One of my criticisms of the book is the subtitle: "Adventures in Extreme Reading." I understand that in today's publishing world a book must capture a reader's attention, sometimes with such a gimmick. But I find it off-putting. Reading one shelf of books is hardly, by any stretch of the imagination, extreme. An interesting little project, perhaps, but nothing more drastic than that. As a result, the subtitle promises far more depth and drama than the book actually delivers.

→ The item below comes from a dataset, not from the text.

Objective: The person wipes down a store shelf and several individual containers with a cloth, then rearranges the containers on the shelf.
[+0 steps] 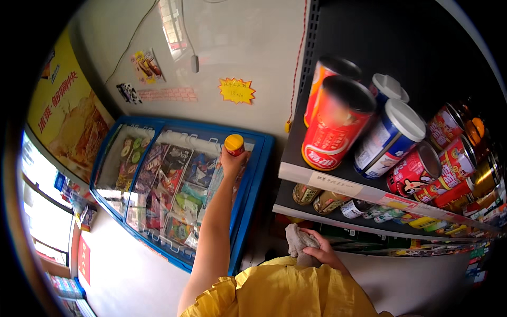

Another criticism. I suppose the trend started with Julie Powell's Julia Project (cooking all recipes in Mastering the Art of French Cooking in one year). Since then, similar types of projects have sprouted like weeds for the purpose of then publishing a book about the project. Do this for a year, do that for six months, try something different for 4 weeks. Get some publicity, sign a publishing contract, and, voila, instant fame and success. Very gimmicky. This book falls somewhat within that category. And the problem with such projects, why they seem a little unsavory, is that they often use serious work created by another person/people to cobble together a quick little project for the aforementioned publicity and publishing. It is as if those project formulators can't create anything original and unique themselves, so they glom onto someone else's abilities and exploit them for personal gain. I'm not saying that Rose is exactly like that. She is very successful in her own right. But this book has the strong whiff of that trend.

Overall, the book is somewhat interesting. It doesn't really comprise a coherent whole, but if the chapters are read as separate essays rather than as related chapters in a single book, the volume makes a little more sense.